1. Thanks for the mentions, Edie. On the adult content, this is, just the rule I use, but since there is no written description anywhere that I have seen as to what constitutes “adult content,” it seems like a fair decider.
    And on the rtf, it isn’t so much the piracy thing. I don’t think there is anything that can stop piracy. It is more that I see no reason to make a text file, like an rtf, of my work available so easily. There are zero barriers to editing a file of that type–just open it in your word processing program and do as you will. At least with the other formats some effort has to be made. 🙂 In today’s world anytime you put your work out for the world to see, it is with some element of trust that for the most part people do want to treat the creators of that work fairly.

  2. Lori, I have sex scenes in my books, but I don’t do graphic descriptions, so I was waffling about whether “adult content” fit my books or not. Your comment made a difference to me.

    Thanks for explaining the rtf thing. I don’t know why Smashwords has that option available.

  3. Edie, great tips–thanks! For the adding author content at Author Central (AC)…a tip I figured out was that if you copy what you want to add to into Word Notepad, get rid of all the goofy characters or formatting, then copy/paste into AC from there, it doesn’t get all goofed up. That’s how I fixed the stuff I’d added from AC.

  4. Stacey, good to know. Thanks! Someone also said there’s an html option at Author Central. But since I set mine up at KDP, I’ll stick with that for now.

  5. Edie, THANK YOU!!! As always, you are an AMAZING source of information! I have not ventured into the world of indie-publishing (yet), but I certainly am trying to pay attention to everything I hear and read – ESPECIALLY when it comes from you!!!


  6. Cynthia, thank YOU for emailing about my error in the blog, letting me know that I had “When choosing your formats, choose them all accept rtf” instead of except. It’s funny because I started the post talking about copy edit errors that our eyes slide over. I know Lori Devoti read this, too, and didn’t catch it, either.

  7. Edie, I’ve changed my description through Amazon Central and it hasn’t made anything a mess….maybe something has changed or maybe that was just a particular experience?

  8. Edie,

    Sadly, even after paying two professional editors to edit Forged for me, I STILL had readers emailing me with lists of errors. Yeah, so embarrassing. I’d skipped one last crucial step in the editing process, sending the final/clean book out to numerous pairs of “fresh” eyes for a final proofing. Patti, a multi-published CP with various NY houses reminded me that traditional books go through layers of editing. Including a copy/line editor, and several proofing editors, but even then when the galleys arrive for review, there are always errors in them. She said she combs through the galleys, her mother combs through them, her agent combs through them and she has several friends with excellent eyes comb through them. This is the step I should have followed before uploading. *sigh* Live and learn.
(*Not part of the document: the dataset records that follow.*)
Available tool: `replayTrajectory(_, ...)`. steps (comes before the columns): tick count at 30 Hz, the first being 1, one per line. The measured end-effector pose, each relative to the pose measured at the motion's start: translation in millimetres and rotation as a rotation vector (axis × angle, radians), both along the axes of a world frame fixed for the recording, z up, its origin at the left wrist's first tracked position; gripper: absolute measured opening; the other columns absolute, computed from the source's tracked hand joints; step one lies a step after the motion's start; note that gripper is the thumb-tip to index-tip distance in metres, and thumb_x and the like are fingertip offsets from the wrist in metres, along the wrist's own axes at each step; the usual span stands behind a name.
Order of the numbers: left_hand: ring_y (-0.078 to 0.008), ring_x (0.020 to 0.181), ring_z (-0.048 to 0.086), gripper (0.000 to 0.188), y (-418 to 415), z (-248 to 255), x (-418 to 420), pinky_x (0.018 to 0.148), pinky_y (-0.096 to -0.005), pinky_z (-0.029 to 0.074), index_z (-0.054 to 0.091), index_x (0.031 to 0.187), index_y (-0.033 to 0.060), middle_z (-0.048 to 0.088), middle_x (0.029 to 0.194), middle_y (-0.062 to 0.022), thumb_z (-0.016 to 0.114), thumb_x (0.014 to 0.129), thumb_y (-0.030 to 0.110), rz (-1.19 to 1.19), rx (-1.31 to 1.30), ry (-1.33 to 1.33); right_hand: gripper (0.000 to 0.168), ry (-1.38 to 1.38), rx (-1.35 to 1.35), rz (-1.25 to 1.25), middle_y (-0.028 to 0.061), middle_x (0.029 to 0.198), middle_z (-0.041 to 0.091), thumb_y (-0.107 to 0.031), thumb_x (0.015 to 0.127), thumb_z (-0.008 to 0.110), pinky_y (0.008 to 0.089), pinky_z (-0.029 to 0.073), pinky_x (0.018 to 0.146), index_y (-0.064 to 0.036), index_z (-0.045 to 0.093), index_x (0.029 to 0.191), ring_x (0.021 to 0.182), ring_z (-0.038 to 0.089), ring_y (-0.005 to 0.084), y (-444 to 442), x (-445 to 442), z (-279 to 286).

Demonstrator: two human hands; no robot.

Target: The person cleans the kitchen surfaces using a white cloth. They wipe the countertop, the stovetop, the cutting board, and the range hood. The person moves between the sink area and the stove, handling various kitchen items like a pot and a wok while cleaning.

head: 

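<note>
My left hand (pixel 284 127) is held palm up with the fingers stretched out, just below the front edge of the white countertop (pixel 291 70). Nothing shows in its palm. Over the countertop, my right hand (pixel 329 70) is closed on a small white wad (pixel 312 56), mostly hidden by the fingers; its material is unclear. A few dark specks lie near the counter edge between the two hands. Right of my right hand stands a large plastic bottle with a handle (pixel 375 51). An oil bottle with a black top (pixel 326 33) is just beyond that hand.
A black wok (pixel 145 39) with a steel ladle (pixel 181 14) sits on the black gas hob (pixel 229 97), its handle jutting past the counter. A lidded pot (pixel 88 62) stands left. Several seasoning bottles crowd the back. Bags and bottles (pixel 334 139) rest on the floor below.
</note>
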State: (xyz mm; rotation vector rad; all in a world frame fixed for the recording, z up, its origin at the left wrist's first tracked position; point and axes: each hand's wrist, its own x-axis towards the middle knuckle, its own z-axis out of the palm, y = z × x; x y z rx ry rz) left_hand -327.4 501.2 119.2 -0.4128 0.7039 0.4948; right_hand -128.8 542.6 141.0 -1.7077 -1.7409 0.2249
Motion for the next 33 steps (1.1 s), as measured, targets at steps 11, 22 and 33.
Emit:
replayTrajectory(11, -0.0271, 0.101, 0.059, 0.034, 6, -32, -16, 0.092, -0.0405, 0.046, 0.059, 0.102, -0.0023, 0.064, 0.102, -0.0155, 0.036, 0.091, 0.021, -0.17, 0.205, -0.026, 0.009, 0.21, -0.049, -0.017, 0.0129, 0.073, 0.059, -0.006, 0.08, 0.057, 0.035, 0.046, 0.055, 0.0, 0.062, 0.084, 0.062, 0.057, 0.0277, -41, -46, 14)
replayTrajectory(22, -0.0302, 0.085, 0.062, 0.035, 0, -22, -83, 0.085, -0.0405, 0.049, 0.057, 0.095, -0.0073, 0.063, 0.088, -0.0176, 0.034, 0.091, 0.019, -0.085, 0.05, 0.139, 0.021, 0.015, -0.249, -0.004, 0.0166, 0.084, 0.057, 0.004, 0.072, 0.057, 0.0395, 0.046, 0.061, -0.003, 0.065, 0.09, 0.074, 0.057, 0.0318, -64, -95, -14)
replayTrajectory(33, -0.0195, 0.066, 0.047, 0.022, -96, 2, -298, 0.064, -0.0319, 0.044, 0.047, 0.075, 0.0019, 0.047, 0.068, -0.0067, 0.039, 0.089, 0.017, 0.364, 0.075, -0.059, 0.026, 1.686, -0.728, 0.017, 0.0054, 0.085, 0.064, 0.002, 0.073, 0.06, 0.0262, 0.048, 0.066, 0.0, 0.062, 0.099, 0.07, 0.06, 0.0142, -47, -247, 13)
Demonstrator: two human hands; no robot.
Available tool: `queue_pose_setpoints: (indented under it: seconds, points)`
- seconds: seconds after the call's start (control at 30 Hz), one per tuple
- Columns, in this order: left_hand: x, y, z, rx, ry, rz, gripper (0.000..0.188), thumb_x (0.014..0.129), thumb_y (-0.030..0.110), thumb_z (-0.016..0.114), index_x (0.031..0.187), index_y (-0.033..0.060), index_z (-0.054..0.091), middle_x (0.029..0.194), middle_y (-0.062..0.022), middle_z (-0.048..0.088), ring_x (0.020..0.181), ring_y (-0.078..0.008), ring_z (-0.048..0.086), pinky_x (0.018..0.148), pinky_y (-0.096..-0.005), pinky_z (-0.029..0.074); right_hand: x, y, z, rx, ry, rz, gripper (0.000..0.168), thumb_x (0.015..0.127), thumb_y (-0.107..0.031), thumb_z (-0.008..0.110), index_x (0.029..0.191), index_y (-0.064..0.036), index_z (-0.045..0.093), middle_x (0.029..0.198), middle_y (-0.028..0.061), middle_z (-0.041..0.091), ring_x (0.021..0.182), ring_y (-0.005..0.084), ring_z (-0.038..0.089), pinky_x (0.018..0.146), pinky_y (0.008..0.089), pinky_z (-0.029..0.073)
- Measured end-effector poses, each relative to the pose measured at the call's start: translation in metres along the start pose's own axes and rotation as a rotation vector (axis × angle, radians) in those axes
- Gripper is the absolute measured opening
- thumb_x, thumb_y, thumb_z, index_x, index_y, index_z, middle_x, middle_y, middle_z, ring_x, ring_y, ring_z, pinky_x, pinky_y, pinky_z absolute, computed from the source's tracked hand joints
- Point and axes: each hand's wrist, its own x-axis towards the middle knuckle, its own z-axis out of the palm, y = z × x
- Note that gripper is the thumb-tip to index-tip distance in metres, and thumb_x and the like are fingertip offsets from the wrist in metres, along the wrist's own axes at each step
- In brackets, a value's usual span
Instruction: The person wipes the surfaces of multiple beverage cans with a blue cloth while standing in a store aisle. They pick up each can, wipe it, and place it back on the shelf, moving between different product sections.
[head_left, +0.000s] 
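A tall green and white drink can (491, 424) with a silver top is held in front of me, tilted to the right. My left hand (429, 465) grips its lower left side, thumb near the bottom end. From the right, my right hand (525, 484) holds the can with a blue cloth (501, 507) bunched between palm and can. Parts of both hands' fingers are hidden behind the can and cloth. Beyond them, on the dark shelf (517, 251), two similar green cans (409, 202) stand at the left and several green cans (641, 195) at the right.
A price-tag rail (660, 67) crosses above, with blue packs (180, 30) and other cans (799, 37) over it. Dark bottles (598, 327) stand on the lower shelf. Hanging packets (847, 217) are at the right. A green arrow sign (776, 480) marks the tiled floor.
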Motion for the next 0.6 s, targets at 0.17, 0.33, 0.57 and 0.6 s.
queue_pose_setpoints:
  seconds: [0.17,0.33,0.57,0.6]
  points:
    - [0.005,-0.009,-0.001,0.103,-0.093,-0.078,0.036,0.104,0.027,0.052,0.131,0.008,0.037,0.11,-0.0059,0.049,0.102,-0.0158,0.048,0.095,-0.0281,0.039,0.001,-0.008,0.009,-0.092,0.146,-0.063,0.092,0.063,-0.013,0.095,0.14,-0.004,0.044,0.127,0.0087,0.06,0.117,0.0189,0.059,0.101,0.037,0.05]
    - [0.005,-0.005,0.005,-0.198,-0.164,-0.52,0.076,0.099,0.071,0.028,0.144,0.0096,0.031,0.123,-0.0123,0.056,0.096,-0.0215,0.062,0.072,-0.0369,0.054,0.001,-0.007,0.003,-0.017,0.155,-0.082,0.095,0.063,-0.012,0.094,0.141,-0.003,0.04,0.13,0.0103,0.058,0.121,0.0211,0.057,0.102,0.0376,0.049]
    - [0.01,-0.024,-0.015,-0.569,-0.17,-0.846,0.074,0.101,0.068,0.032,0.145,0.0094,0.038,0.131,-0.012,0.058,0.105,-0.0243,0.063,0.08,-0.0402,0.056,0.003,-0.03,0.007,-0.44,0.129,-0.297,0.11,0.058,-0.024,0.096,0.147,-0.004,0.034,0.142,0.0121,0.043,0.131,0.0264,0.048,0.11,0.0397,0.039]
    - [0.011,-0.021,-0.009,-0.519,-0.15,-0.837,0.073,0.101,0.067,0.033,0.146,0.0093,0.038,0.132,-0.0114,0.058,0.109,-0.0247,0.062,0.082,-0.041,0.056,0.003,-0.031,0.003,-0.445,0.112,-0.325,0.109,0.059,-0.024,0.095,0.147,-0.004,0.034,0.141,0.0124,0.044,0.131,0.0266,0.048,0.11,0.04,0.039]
    Courtney said virtually the same thing in her series of editing articles. It’s too bad I didn’t read those first.

    btw- the reason I didn’t put “this book has been professionally edited and formatted” in the blurb- is because someone contacted me from the loop who is extremely anti-Indie. She was asking when Forged was going up and wanted to know why my publisher didn’t have it for pre-order. She didn’t realize from cover, blurb and first chapter it was being self-published. Which on the loops she claims she can tell just by the cover and blurb. And I realized that for readers like her, who are so biased about Indie books. Putting that the book had been professional edited/formatted is going to alert them to the fact the book is an Indie and they will turn away. But if they can’t actually tell its self-published, they may buy it without ever knowing. *g

  9. Interesting information, Edie. Amazing, all the things we don’t know we don’t know about ebooks. Kind of exciting to be a pioneer, huh?

  10. Cathleen, I was just at your website. Wow! Congrats on your success. And that German cover is very…naked. lol I see that you do editing, too, at very reasonable prices.

    Thanks for passing it on to Facebook!

  11. Trish, I know about those errors. I had to go in and change 3 on my blog today. 3 different times! A friend had told me about one. I caught another myself. And then this afternoon, I saw another one. Those little buggers just sneak in there…

    As I’m reading your book, I was thinking that Forged in Fire would be just the kind of book that publishers are looking for. I think it will be a hit, and you’re smart to go indie and get more of the royalties for yourself.